Other stakeholders include various United Nations organisations such as the World Meteorological Organisation (WMO), World Health Organisation, and UN Environment.
7 Perspectives for the future
AutoPollen will establish a prototype automatic pollen monitoring network, covering the entire information chain from helping to advance observation techniques through to the final products for end-users. This growing network will likely be of hybrid form, incorporating a range of different devices and types of sites, from stations with just one monitor to larger “supersites” where a number of monitors are placed together. Such a network will benefit from the diversity of capacity across the different devices, helping, for example, to detect new species as climate change affects their ranges. AutoPollen will thus serve as a proof-of-concept and pave the way towards a sustainable automatic pollen monitoring network that provides data in near real-time to the public free of charge. The programme is particularly innovative in its cooperation and standardisation from-the-start approach, helping to prevent unnecessary duplication and harmonisation efforts in the future, and taking full advantage of shared expertise and best practices to make advancements for the benefit of all.
At present, pollen data are practically unavailable for the general public, as well as global programmes such as the WMO and WHO. The establishment of an automated monitoring network will facilitate the transition of pollen observations from privately run initiatives to part of the world-wide effort on environmental monitoring with clear financing schemes. This will ensure the long-term sustainability of observation networks, timely availability of information for end-users, and high temporal resolution data that will open up new research avenues, allowing a much deeper understanding of, for example, aerobiological processes. Furthermore, there is potential to use some of the same instruments for air quality observations, possibly providing further areas of synergy and cost reduction in the domain of atmospheric monitoring.
References
Beggs, P. (2010). Adaptation to impacts of climate change on aeroallergens and allergic respiratory diseases. International Journal of Environmental Research and Public Health, 7, 3006–3021.

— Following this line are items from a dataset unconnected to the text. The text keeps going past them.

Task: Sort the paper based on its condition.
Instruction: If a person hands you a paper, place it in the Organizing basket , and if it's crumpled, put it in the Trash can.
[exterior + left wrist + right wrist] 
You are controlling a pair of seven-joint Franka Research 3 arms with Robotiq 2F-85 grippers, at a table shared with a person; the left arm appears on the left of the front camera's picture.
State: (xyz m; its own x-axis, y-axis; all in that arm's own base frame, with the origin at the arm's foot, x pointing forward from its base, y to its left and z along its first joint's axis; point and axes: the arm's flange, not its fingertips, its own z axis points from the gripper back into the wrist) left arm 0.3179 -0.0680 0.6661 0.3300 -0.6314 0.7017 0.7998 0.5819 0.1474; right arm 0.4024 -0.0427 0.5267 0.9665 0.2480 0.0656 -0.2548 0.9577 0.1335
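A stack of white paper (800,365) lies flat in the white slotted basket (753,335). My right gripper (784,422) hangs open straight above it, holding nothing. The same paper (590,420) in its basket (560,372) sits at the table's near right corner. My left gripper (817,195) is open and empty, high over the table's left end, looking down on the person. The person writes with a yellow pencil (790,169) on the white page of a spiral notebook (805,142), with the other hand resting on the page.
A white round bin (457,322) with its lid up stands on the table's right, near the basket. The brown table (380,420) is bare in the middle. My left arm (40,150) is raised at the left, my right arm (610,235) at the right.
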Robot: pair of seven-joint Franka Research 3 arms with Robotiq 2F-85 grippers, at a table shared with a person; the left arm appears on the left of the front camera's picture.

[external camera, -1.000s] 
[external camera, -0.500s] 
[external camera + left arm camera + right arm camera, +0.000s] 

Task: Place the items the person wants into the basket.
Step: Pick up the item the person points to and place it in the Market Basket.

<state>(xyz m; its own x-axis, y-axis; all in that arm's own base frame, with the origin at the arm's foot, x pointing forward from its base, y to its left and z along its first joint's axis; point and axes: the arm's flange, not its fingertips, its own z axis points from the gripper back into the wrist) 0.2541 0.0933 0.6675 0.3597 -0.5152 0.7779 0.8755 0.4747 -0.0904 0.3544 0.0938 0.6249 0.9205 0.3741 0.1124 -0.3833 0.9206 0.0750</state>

Buters, J. T. M., Antunes, C., Galveias, A., Bergmann, K. C., Thibaudon, M., Galan, C., et al. (2018). Pollen and spore monitoring in the world. Clinical and Translational Allergy, 8, 9–9.
CEN EN 16868:2019. Ambient air—Sampling and analysis of airborne pollen grains and fungal spores for networks related to allergy—Volumetric Hirst method.
Chappuis, C., Tummon, F., Clot, B., Konzelmann, T., Calpini, B., & Crouzy, B. (2019). Automatic pollen monitoring: First insights from hourly data. Aerobiologia, 36, 159–170.
Crouzy, B., Stella, M., Konzelmann, T., Calpini, B., & Clot, B. (2016). All-optical automatic pollen identification: Towards an operational system. (2016). Atmospheric Environment, 140, 202–212.
de Weger, L. A., Pashley, C. P., Sikoparija, B., Skjoth, C. A., Kasprzyk, I., Grewling, L., et al. (2016). The long distance transport of airborne Ambrosia pollen to the UK and the Netherlands from Central and south Europe. International Journal of Biometeorology, 60, 1829–1839.
D’Amato, G., & Cecchi, L. (2008). Effects of climate change on environmental factors in respiratory allergic diseases. Clinical and Experimental Allergy, 38, 1264–1274.
D’Amato, G., Bergmann, K. C., Cecchi, L., Annesi-Maesano, I., Sanduzzi, A., Liccardi, G., et al. (2014). Climate change and air pollution—Effects on pollen allergy and other allergic respiratory diseases. Allergology Journal International, 23, 17–23.
ERS, White Book (2013). www.erswhitebook.org.
Galan, C., Smith, M., Thibaudon, M., Frenguelli, G., Oteros, J., Gehrig, R., et al. (2014). Pollen-monitoring: Minimum requirements and reproducibility of analysis. Aerobiologia, 30, 385–395.
GEO. (2009). Critical Earth Observation Priorities for Human Health (GEO TASK US-09-01a): Aeroallergens Societal Benefits Area. Final Report, 53 p.
Gilles, S., Blume, C., Wimmer, M., Damialis, A., Meulenbroek, L., Gökkaya, M., et al. (2020). Pollen exposure weakens innate defense against respiratory viruses. Allergy, 75, 576–587.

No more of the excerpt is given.